#Cacatua goffiniana
Explore tagged Tumblr posts
necrofauna · 5 days ago
Text
Tumblr media
113 notes · View notes
helluvatimes · 1 month ago
Text
The Fruitful One
Tumblr media
A Tanimbar Cockatoo (Cacatua goffiniana) peeking at the photographer from behind a tree in the Bird Paradise. Photo credit: Jonathan Chua.
This small “near threatened” cockatoo is said to breed well in captivity and so we actually have a large avicultural population.
20 notes · View notes
papaganlarorg · 1 year ago
Text
0 notes
fumpkins · 3 years ago
Text
Wild cockatoos make their own cutlery sets | Science
Tumblr media Tumblr media
Goffin’s cockatoos (Cacatua goffiniana) are so clever they’ve been compared to 3-year-old people. But what 3-year-old has made their own cutlery set? Scientists have actually observed wild cockatoos, members of the parrot household, crafting the equivalent of a crowbar, an ice choice, and a spoon to pry open among their preferred fruits. This is the very first time any bird types has actually been seen producing and utilizing a set of tools in a particular order—a cognitively difficult habits formerly understood just in people, chimpanzees, and capuchin monkeys.
The work “supports the idea that parrots have a general [type of] intelligence that allows them to innovate creative solutions to the problems they run into in nature,” states Alex Taylor, a biologist who research studies New Caledonian crows at the University of Auckland. “[It] establishes this species as one of the avian family’s most proficient wild tool users.”
The discovery took place serendipitously when behavioral ecologist Mark O’Hara was dealing with wild however captive birds in a research aviary on Yamdena Island in Indonesia. “I’d just turned away, and when I looked back, one of the birds was making and using tools,” states O’Hara, of the Messerli Research Institute. “I couldn’t believe my eyes!”
The Goffin’s cockatoo is understood for being a smart and ingenious social student.

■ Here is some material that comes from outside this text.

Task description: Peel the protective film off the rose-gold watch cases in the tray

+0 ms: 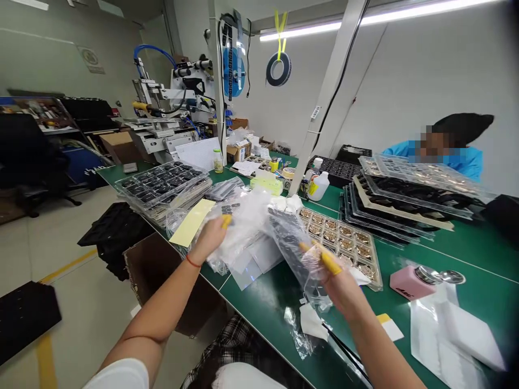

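Where the green bench [279, 305] reaches its near edge, scraps of clear wrap [298, 332] and a white wipe [311, 321] lie just beside the right hand [343, 283].

Right hand: yellow cots on the fingertips, fingers closed in a pinch on a clear bag [290, 237] with a dark flat tray inside. The bag is held tilted above the bench.

Left hand [211, 235]: fingers curled shut on crumpled clear film [245, 219], raised over the bench's left edge. Cannot tell whether film and bag are one piece.

Just behind the bag lies a tray of round gold parts [351, 240]. To its right, on its side, is a pink dispenser bottle [409, 282].

Farther back are bagged dark trays [162, 183] on the left and stacked trays [405, 194] on the right. A co-worker in blue [466, 158] sits behind the stacked trays.
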Demonstrator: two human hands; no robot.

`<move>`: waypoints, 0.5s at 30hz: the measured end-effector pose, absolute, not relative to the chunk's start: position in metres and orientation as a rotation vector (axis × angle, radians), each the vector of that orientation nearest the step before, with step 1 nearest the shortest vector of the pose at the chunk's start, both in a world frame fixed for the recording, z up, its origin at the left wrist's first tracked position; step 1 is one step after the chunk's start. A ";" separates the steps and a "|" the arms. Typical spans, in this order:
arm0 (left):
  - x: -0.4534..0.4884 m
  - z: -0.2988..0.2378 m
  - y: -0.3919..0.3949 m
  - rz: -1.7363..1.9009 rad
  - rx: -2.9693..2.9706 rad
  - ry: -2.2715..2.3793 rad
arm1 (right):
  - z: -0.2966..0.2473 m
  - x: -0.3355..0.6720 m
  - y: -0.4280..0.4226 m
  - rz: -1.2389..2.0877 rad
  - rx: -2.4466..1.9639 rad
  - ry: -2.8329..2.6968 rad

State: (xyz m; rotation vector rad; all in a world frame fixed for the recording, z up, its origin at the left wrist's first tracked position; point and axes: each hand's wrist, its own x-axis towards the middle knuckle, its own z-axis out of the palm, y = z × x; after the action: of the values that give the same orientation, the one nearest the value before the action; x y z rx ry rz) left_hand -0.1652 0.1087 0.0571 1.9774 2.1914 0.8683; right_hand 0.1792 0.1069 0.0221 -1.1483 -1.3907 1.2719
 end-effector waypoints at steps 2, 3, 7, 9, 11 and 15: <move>-0.170 0.085 0.115 1.058 1.859 2.343 | 0.030 0.176 0.112 1.296 -1.112 -1.145; -0.168 0.097 0.117 1.154 1.820 2.389 | 0.033 0.173 0.112 1.334 -1.101 -1.121; -0.125 0.118 0.115 1.265 2.177 2.023 | 0.035 0.162 0.096 1.512 -1.080 -1.409; -0.091 0.109 0.109 1.123 2.365 1.780 | 0.029 0.156 0.087 1.578 -1.027 -1.565; -0.059 0.091 0.100 1.006 2.496 1.555 | 0.022 0.151 0.083 1.579 -0.926 -1.609; -0.019 0.053 0.083 0.921 2.391 1.123 | 0.011 0.144 0.088 1.544 -0.866 -1.369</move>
State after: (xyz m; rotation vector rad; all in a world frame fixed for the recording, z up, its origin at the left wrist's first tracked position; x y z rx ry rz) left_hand -0.0191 0.0833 0.0535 2.3908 1.1227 0.9213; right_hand 0.1444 0.0876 0.0107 -0.8655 -1.3694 1.5437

In captivity, the birds have solved complex puzzle boxes and invented rakelike tools to recover things. Several other birds, consisting of hyacinth macaws and New Caledonian crows, make and usage tools in the wild, typically to extract food, however none appears to make a set of tools.

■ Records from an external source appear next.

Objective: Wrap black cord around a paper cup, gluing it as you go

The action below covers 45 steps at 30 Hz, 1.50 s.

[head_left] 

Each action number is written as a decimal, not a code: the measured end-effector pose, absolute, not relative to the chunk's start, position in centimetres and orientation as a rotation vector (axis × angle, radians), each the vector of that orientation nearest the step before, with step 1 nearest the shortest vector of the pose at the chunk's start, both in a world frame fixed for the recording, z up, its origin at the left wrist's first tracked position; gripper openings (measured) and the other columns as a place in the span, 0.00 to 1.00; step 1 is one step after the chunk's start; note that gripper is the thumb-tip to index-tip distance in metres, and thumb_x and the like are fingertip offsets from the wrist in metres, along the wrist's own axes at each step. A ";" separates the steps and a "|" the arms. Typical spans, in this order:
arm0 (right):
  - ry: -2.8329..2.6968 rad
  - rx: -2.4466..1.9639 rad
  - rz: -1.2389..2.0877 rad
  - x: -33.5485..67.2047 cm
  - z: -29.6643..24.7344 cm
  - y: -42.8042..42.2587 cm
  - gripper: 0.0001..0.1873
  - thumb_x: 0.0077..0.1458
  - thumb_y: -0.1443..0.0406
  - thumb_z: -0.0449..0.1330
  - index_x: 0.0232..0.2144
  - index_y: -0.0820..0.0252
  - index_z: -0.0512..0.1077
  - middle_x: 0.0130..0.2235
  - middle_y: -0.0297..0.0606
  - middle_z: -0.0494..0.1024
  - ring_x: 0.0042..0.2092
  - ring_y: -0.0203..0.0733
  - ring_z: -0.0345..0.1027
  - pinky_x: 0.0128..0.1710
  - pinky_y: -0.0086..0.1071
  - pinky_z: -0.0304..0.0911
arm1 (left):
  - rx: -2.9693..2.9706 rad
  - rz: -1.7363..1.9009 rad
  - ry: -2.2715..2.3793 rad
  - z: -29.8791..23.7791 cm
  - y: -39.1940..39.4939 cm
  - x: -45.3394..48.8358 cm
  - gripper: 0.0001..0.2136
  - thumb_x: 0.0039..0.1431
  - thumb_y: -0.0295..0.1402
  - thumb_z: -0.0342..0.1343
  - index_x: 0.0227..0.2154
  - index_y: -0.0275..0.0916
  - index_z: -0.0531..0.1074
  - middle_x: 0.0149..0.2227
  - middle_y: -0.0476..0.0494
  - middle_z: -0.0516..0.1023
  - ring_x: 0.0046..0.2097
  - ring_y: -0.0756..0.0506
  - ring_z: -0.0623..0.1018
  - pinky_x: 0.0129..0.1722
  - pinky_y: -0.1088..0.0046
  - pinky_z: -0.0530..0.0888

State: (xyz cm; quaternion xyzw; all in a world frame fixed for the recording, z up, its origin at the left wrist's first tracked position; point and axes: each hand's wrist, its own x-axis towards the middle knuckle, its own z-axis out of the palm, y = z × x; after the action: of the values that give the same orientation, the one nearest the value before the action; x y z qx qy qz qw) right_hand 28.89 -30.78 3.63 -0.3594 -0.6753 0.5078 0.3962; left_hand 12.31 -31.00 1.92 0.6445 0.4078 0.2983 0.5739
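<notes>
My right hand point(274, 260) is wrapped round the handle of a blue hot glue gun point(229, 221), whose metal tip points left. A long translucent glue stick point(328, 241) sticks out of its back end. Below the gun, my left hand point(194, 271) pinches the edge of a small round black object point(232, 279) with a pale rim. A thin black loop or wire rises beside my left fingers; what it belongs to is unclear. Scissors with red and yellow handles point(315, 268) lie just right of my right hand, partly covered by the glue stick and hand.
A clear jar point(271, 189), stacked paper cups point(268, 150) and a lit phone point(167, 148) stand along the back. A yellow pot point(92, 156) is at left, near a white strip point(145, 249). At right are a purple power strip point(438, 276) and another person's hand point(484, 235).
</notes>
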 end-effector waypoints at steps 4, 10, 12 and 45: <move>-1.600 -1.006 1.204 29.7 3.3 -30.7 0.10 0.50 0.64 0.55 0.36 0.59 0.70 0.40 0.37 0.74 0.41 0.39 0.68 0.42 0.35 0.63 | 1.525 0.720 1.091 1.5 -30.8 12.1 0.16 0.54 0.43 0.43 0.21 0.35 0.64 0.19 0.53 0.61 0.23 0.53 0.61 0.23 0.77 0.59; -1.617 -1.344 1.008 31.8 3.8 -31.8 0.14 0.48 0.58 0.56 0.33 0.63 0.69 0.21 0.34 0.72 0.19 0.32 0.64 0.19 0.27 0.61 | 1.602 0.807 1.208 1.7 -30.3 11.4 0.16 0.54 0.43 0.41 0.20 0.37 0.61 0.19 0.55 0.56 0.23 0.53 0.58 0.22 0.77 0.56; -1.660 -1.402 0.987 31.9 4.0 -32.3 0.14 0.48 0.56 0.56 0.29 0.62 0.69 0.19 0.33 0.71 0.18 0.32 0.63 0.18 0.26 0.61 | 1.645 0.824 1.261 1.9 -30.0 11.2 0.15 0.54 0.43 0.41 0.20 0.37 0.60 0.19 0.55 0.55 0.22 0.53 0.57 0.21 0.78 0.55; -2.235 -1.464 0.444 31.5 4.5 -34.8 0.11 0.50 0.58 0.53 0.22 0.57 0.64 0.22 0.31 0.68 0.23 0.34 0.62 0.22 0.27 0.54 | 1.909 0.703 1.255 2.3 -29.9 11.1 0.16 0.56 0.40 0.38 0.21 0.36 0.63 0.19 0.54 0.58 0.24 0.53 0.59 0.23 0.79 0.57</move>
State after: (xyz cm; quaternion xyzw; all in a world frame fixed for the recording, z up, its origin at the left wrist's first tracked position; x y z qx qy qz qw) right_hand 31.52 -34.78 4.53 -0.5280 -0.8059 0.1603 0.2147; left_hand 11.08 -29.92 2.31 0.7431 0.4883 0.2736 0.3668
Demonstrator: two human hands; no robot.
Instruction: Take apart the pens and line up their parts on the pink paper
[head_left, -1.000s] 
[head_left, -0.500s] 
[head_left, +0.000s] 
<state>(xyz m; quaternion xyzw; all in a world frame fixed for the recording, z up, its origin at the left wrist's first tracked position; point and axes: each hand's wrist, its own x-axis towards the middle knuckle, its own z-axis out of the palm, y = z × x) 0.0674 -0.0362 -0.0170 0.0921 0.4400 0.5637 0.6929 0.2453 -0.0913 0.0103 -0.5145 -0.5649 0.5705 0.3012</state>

For the brand-new research study, O’Hara and his coworkers took a trip to this cockatoo’s house on Indonesia’s Tanimbar Islands. The birds live high in the tropical forest canopy, making them challenging to observe. The researchers invested nearly 900 hours appreciating view wild cockatoos feed, however didn’t witness tool usage.
So, the group recorded little flocks of 15 people at a time and brought them to their research study aviary to study for a number of months prior to setting them totally free. With their strong, curved beaks, Goffin’s cockatoos can eat lots of kinds of fruit. The researchers offered the birds with papayas and young coconuts, however the parrots never ever produced a single tool to assist consume those foods. “They were playful and would pick up sticks, and bite off twigs,” O’Hara includes, “but not in any purposeful way.”
Then one day in June 2019, while viewing wild cockatoos in the forest, O’Hara discovered fruit on the ground with cockatoo bitemarks. Local employee determined the egg-shaped fruit as that of the sea mango tree, wawai in Tanimbarese. The fruits had actually just recently entered season, and O’Hara offered a handful to the cockatoos in the aviary to see how they would react. About the size of a little avocado and hazardous to people, the fruits include a reddish pulp surrounding a tough pit that encloses little, healthy seeds. Getting to those seeds isn’t simple, even for a bird with a knifelike beak.
O’Hara enjoyed in awe as a male cockatoo bit away the fruit’s skin, then rapidly severed a little branch from a tree inside the aviary, and with a series of fast bites whittled its thick stump into a wedge-shaped tool. Holding the fruit with his left foot while setting down on his right, he utilized his tongue to fit the wedge into the pit’s crack, spying the pit open. Next, he formed a splinter into a sharp, narrow tool and utilized this to pierce the parchmentlike interior skin securing the seeds. Finally, the cockatoo fabricated a third tool from another little bit of wood, biting it into a flattened strip that he utilized to spoon out the seeds (as seen in the video, above), the group reports today in Current Biology.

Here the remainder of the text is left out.